## Work instructions
Pull each line containing "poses" out of the listing below.

## Given material
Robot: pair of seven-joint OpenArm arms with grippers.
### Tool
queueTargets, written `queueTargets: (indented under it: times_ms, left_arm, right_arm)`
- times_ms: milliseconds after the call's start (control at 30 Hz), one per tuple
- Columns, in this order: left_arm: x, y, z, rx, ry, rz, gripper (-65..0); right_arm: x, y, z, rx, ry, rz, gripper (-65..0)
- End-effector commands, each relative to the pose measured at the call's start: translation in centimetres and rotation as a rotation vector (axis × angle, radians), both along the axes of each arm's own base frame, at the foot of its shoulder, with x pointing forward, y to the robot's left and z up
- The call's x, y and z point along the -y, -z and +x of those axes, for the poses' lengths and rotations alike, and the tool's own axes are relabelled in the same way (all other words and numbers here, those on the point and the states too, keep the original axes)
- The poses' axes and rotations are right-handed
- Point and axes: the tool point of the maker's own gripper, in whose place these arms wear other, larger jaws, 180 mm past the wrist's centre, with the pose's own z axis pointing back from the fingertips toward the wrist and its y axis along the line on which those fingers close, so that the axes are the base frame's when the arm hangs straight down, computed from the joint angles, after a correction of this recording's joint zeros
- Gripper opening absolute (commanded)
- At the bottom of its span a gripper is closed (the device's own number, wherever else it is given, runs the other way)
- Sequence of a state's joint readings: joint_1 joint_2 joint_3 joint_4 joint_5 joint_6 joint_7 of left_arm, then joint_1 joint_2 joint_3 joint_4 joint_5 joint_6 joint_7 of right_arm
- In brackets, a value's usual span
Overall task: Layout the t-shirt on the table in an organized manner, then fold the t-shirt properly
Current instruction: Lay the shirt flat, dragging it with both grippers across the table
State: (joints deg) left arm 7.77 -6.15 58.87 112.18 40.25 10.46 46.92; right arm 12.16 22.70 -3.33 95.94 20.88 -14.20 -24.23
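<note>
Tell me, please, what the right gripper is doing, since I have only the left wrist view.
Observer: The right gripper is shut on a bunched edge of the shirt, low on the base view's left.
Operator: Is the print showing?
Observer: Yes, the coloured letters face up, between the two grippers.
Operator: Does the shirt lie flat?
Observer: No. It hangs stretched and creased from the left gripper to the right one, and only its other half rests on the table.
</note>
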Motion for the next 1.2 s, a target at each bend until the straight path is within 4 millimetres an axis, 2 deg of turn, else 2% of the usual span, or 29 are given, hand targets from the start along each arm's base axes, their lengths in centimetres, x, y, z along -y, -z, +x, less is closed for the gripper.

## Response
- The call's x, y and z point along the -y, -z and +x of those axes, for the poses' lengths and rotations alike, and the tool's own axes are relabelled in the same way (all other words and numbers here, those on the point and the states too, keep the original axes)
- The poses' axes and rotations are right-handed

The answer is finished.